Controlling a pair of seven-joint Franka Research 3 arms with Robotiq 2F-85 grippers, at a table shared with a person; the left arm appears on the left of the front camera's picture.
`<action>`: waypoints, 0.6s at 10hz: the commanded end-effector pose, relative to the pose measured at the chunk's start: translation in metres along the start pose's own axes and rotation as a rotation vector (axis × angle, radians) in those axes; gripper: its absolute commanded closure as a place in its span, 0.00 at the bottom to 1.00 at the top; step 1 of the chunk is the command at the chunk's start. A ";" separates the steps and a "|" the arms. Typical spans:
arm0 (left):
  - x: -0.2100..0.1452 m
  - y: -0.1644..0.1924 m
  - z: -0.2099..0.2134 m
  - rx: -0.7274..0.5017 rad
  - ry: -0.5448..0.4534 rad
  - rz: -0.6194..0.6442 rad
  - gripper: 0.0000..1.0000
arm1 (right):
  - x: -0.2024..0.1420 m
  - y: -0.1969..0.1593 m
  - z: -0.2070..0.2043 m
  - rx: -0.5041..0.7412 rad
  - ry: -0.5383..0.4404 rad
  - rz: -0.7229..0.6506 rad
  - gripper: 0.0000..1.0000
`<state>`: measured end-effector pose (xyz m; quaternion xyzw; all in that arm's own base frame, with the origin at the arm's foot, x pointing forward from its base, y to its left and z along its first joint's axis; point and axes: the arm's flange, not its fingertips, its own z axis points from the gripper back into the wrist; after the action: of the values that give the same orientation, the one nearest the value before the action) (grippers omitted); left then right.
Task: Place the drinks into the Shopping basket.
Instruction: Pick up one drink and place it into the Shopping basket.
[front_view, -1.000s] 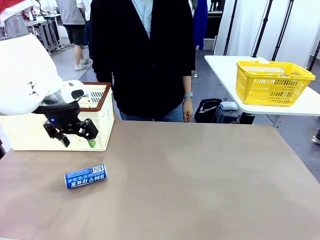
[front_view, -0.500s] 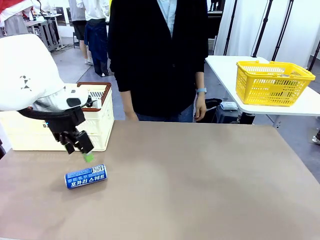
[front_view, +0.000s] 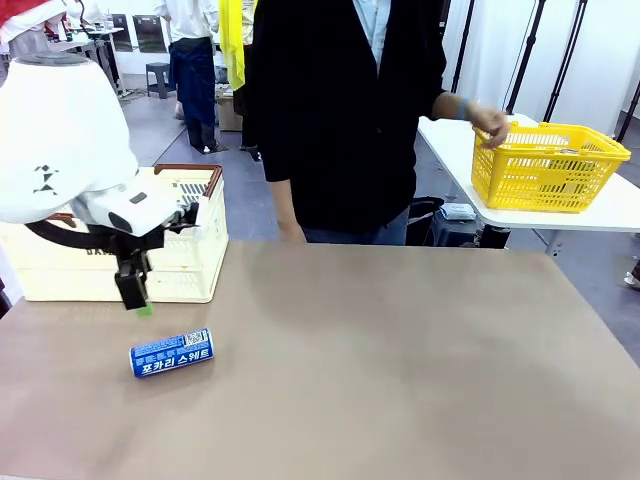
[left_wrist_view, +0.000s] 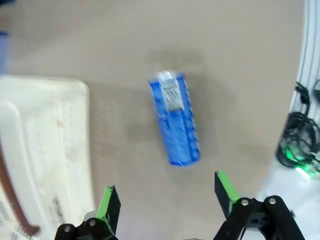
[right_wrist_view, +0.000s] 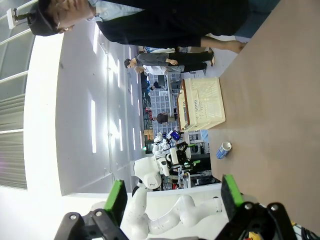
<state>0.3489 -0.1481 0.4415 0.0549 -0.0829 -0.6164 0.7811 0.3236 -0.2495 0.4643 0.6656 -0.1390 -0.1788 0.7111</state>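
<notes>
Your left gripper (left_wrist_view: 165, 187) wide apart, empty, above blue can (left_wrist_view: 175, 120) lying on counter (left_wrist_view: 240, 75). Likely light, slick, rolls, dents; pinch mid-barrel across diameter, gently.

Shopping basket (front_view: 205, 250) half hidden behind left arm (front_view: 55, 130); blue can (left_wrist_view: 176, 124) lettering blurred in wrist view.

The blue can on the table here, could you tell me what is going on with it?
The robot's left gripper hovers open above the blue drink can with white lettering, which lies on its side on the brown table near the cream-white plastic Shopping basket. The right gripper is open and empty. The person's hand is at a yellow mesh basket.
</notes>
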 end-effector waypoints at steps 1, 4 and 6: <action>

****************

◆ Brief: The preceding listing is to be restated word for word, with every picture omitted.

◆ Exercise result:
Controlling a pair of seven-joint Franka Research 3 arms with Robotiq 2F-85 grippers, at a table shared with a person; the left arm appears on the left of the front camera's picture.
`<action>`: waypoints, 0.6s at 10hz: the commanded end-effector pose, relative to the pose measured at the chunk's start: translation in metres along the start pose's own axes and rotation as a rotation vector (axis × angle, radians) in those axes; gripper: its absolute commanded closure as a place in its span, 0.00 at the bottom to 1.00 at the top; step 1 of the chunk is the command at the chunk's start. A ";" separates the steps and a "|" the arms. Typical spans:
arm0 (left):
  - x: -0.2100..0.1452 m
  - y: -0.1644..0.1924 m
  - z: -0.2099..0.2134 m
  - rx: -0.7274..0.5017 rad
  - ry: -0.5448..0.4534 rad
  - rz: -0.6194..0.6442 rad
  - gripper: 0.0000..1.0000
arm1 (right):
  - x: -0.2024..0.1420 m
  - y: -0.1969..0.1593 m
  - z: -0.2070..0.2043 m
  - rx: -0.5041..0.7412 rad
  - ry: -0.5383..0.4404 rad
  - rz: -0.7229..0.6506 rad
  - gripper: 0.0000..1.0000
`<state>`: measured end-effector pose (xyz m; quaternion xyzw; all in that arm's own base frame, with the origin at the arm's foot, x pointing forward from its base, y to its left and z along its first joint's axis; point and axes: the arm's flange, not its fingertips, its own z axis points from the gripper back into the wrist; after the action: of the values that give the same orientation, the one nearest the value before the action) (grippers omitted); left then right.
Task: Place the drinks into the Shopping basket.
Instruction: Pick up one drink and place it into the Shopping basket.
[front_view, -1.000s] 
[front_view, -0.500s] 
[front_view, +0.000s] 
[left_wrist_view, +0.000s] 
[right_wrist_view, +0.000s] 
<state>0.3489 -0.1481 0.4415 0.0549 -0.0829 -0.6164 0.7811 0.3236 -0.2495 0.4643 0.6656 -0.1390 -0.1788 0.7111</state>
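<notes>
Your left gripper (left_wrist_view: 165, 187) wide apart, empty, above blue can (left_wrist_view: 175, 120) lying on counter (left_wrist_view: 240, 75). Likely light, slick, rolls, dents; pinch mid-barrel across diameter, gently.

Shopping basket (front_view: 205, 250) half hidden behind left arm (front_view: 55, 130); blue can (left_wrist_view: 176, 124) lettering blurred in wrist view.

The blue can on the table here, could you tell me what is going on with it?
The robot's left gripper hovers open above the blue drink can with white lettering, which lies on its side on the brown table near the cream-white plastic Shopping basket. The right gripper is open and empty. The person's hand is at a yellow mesh basket.
</notes>
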 end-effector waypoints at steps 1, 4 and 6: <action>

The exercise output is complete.